#### Requirement
Copy every line of the material exactly as it stands.

#### Supplied data
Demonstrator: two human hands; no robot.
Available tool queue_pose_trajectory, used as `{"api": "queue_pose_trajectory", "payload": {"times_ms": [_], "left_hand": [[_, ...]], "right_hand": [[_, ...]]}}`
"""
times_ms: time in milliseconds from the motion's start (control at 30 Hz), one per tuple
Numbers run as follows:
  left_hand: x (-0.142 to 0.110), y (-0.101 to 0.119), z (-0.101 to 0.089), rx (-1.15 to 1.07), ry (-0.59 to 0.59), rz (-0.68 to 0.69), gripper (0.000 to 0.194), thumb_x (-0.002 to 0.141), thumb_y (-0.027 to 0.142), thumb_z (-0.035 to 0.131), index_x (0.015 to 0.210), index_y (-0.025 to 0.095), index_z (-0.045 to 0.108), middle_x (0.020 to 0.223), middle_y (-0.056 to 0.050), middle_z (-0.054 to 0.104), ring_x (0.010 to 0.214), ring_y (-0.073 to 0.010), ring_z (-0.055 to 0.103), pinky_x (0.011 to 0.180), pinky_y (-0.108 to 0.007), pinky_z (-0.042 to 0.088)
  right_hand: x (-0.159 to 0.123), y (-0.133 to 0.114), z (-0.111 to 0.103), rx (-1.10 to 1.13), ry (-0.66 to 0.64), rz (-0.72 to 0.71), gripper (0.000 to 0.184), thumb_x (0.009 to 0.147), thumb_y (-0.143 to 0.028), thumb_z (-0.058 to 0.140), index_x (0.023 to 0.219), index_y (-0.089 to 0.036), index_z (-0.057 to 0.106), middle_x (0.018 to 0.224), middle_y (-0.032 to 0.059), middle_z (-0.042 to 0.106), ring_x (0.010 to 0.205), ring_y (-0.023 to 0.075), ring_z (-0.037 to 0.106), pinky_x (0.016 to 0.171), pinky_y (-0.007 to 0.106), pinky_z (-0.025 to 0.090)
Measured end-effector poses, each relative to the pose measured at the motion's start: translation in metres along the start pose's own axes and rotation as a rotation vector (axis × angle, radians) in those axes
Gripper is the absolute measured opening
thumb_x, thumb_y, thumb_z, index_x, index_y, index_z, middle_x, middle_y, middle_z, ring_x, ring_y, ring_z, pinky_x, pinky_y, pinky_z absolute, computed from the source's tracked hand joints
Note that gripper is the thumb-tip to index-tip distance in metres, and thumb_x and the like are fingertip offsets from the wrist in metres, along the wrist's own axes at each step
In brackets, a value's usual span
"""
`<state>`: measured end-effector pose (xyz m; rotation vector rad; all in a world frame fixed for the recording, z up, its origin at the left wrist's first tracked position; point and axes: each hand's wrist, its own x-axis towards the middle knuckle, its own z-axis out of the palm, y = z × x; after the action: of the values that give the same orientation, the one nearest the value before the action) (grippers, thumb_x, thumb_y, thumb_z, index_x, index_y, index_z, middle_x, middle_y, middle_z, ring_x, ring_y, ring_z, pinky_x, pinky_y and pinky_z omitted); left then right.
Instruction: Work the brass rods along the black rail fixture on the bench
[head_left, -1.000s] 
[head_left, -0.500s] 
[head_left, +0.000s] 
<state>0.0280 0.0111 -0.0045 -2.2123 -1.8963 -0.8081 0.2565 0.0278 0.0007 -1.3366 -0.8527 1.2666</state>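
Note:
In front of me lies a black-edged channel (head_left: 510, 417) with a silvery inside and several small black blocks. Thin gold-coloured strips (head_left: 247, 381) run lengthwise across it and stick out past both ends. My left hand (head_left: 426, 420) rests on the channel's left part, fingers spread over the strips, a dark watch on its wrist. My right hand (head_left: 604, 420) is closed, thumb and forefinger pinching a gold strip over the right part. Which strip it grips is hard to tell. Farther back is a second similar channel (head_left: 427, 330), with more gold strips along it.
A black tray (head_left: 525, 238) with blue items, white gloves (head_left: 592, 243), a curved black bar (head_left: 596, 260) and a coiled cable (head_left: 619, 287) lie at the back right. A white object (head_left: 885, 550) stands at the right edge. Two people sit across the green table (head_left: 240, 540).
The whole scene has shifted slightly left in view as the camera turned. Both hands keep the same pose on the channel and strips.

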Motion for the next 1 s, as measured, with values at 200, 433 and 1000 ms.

#### Exercise response
Demonstrator: two human hands; no robot.
Available tool queue_pose_trajectory, used as `{"api": "queue_pose_trajectory", "payload": {"times_ms": [_], "left_hand": [[_, ...]], "right_hand": [[_, ...]]}}`
"""
times_ms: time in milliseconds from the motion's start (control at 30 Hz), one per tuple
Numbers run as follows:
  left_hand: x (-0.142 to 0.110), y (-0.101 to 0.119), z (-0.101 to 0.089), rx (-1.15 to 1.07), ry (-0.59 to 0.59), rz (-0.68 to 0.69), gripper (0.000 to 0.194), thumb_x (-0.002 to 0.141), thumb_y (-0.027 to 0.142), thumb_z (-0.035 to 0.131), index_x (0.015 to 0.210), index_y (-0.025 to 0.095), index_z (-0.045 to 0.108), middle_x (0.020 to 0.223), middle_y (-0.056 to 0.050), middle_z (-0.054 to 0.104), ring_x (0.010 to 0.214), ring_y (-0.073 to 0.010), ring_z (-0.055 to 0.103), pinky_x (0.011 to 0.180), pinky_y (-0.108 to 0.007), pinky_z (-0.042 to 0.088)
  right_hand: x (-0.159 to 0.123), y (-0.133 to 0.114), z (-0.111 to 0.103), rx (-1.10 to 1.13), ry (-0.66 to 0.64), rz (-0.72 to 0.71), gripper (0.000 to 0.184), thumb_x (0.009 to 0.147), thumb_y (-0.143 to 0.028), thumb_z (-0.058 to 0.140), index_x (0.023 to 0.219), index_y (-0.089 to 0.036), index_z (-0.057 to 0.106), middle_x (0.018 to 0.224), middle_y (-0.032 to 0.059), middle_z (-0.042 to 0.106), ring_x (0.010 to 0.205), ring_y (-0.023 to 0.075), ring_z (-0.037 to 0.106), pinky_x (0.016 to 0.171), pinky_y (-0.007 to 0.106), pinky_z (-0.025 to 0.090)
Measured end-effector poses, each relative to the pose measured at the motion's start: translation in metres along the start pose's own axes and rotation as a rotation vector (axis × angle, radians) in those axes
Gripper is the absolute measured opening
thumb_x, thumb_y, thumb_z, index_x, index_y, index_z, middle_x, middle_y, middle_z, ring_x, ring_y, ring_z, pinky_x, pinky_y, pinky_z absolute, computed from the source's tracked hand joints
Note that gripper is the thumb-tip to index-tip distance in metres, and thumb_x and the like are fingertip offsets from the wrist in metres, along the wrist's own axes at each step
In brackets, a value's usual span
"""
`<state>`: measured end-effector pose (xyz m; rotation vector rad; all in a world frame fixed for the recording, z up, its origin at the left wrist's first tracked position; point and axes: each hand's wrist, its own x-axis towards the middle knuckle, its own z-axis out of the palm, y = z × x; after the action: of the values that give the same orientation, the one nearest the value before the action) (grippers, thumb_x, thumb_y, thumb_z, index_x, index_y, index_z, middle_x, middle_y, middle_z, ring_x, ring_y, ring_z, pinky_x, pinky_y and pinky_z omitted); left then right.
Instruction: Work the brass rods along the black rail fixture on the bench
[head_left, -1.000s] 
[head_left, -0.500s] 
[head_left, +0.000s] 
<state>0.0280 0.0111 -0.0045 -2.2123 -1.8963 -0.8081 0.2565 0.0278 0.0007 -1.3366 -0.8527 1.2666</state>
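Note:
In front of me lies a black-edged channel (head_left: 510, 417) with a silvery inside and several small black blocks. Thin gold-coloured strips (head_left: 247, 381) run lengthwise across it and stick out past both ends. My left hand (head_left: 426, 420) rests on the channel's left part, fingers spread over the strips, a dark watch on its wrist. My right hand (head_left: 604, 420) is closed, thumb and forefinger pinching a gold strip over the right part. Which strip it grips is hard to tell. Farther back is a second similar channel (head_left: 427, 330), with more gold strips along it.
A black tray (head_left: 525, 238) with blue items, white gloves (head_left: 592, 243), a curved black bar (head_left: 596, 260) and a coiled cable (head_left: 619, 287) lie at the back right. A white object (head_left: 885, 550) stands at the right edge. Two people sit across the green table (head_left: 240, 540).
The whole scene has shifted slightly left in view as the camera turned. Both hands keep the same pose on the channel and strips.
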
Motion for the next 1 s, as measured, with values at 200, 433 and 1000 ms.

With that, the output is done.